Pero no te preocupes, la final será de cuatro personas.
Todavía tienes una oportunidad.
Li Yue sonrió.
Sun Hui se sentó enfadada y pensó: «Lan Anran, ¿por qué tienes tan buena suerte?».
Lin Cheng no estaba convencido.
Lan Anran debía de haber entrado por enchufe.
No era justo en absoluto, pero no podía decir nada.
Después de todo, a él no le había ido bien esta vez.
Lan Anran no prestó atención en toda la clase, ya que sus pensamientos estaban en el hospital.
Se preguntaba cómo estaría su madre.
Durante la última clase, sonó el timbre y Lan Anran recogió su mochila, preparándose para irse.
—Anran, mañana es sábado, ¿vas a salir por ahí?
—preguntó Zhao Xiaolei.
—No, mi mamá está enferma.
Voy al hospital a verla —dijo Lan Anran con dulzura.
Su mirada se suavizó al mencionar a su madre.
—Está bien, acuérdate de inscribirte —le recordó Zhao Xiaolei.
—¿Inscribirme?
¿A qué?
Lan Anran estaba confundida.
—¿Lo has olvidado?
El Instituto de Investigación Médica Rong Cheng abre mañana el plazo de inscripción.
Debes madrugar, porque hay demasiados solicitantes.
Me temo que si no, no conseguirás plaza.
Cada año, por estas fechas, Internet se colapsaba porque el Instituto de Investigación Médica Rong Cheng era muy popular.
De diez mil personas, se escogían diez y luego había más eliminaciones.

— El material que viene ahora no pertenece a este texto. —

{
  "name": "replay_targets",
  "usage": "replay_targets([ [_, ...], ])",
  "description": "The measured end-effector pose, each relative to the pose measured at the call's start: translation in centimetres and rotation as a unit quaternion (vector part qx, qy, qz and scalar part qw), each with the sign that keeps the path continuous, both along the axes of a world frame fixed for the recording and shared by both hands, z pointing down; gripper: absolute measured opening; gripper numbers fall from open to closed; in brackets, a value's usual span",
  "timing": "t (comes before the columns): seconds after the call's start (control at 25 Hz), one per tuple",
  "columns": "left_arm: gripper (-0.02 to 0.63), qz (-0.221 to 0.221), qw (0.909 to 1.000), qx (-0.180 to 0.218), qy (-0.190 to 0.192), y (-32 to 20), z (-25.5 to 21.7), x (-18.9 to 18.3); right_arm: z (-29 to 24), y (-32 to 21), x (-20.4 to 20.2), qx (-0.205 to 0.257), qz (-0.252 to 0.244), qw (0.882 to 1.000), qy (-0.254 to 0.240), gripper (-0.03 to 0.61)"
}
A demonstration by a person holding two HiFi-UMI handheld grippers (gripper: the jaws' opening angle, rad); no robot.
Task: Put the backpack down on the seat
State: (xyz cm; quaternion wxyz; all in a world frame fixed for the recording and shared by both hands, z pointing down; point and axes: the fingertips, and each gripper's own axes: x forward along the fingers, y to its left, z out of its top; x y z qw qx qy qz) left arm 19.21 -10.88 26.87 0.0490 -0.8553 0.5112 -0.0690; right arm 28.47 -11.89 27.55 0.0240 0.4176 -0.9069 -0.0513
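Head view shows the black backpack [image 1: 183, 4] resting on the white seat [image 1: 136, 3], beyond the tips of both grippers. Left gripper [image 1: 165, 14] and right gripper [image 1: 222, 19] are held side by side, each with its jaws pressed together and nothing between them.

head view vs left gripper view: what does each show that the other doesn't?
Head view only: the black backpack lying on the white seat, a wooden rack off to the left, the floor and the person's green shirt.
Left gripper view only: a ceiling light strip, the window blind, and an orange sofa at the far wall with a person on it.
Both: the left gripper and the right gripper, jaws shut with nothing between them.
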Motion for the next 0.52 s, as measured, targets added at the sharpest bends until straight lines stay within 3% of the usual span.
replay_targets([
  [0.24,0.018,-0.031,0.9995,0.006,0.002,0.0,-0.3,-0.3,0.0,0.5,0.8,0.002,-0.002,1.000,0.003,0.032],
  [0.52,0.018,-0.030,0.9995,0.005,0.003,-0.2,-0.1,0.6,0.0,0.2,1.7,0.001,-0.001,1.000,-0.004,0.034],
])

Era extremadamente difícil.
—Entendido, gracias.
Lan Anran se echó la mochila al hombro y salió del aula.
…
En el hospital…
Cuando Lan Anran y Lan Yanran llegaron al hospital, Li Yueru estaba despierta gracias a la medicación.
—Mamá, ¿estás bien?
—preguntó Lan Anran en voz baja.
—Estoy bien.
¿Vuestra abuela os ha puesto las cosas difíciles?
—preguntó Li Yueru.
—No, a la Abuela ya le han dado el alta para que se recupere en casa.
—Mamá, es culpa mía.
Lan Anran se recriminó a sí misma.
—Mamá, Papá, no la culpéis.
¡Ha quedado la primera en el examen escrito!
—dijo Lan Yanran con orgullo.
—¿Qué?
¿Es eso cierto, Anran?
Los ojos de Li Yueru se abrieron de par en par, llenos de conmoción e incredulidad.
—Sí, es verdad.
Lan Yanran continuó: —Anran, ¿por qué no les dijiste a Mamá y a Papá que sabes de medicina?
Así, la Abuela no nos menospreciaría.
Lan Tingyun estaba eufórico.
Por fin, Lan Yaxin no era la única en la Familia Lan.
¡Su hija era mejor que nadie!
—No hay mucho que decir, es solo un examen escrito.
Todavía queda la entrevista —dijo Lan Anran con calma.
—No pasa nada, mi hija es la mejor.
Li Yueru creía en Lan Anran.
Si había podido quedar la primera, significaba que no tendría ningún problema.
Al instante se sintió mejor y su rostro se veía más sonrosado.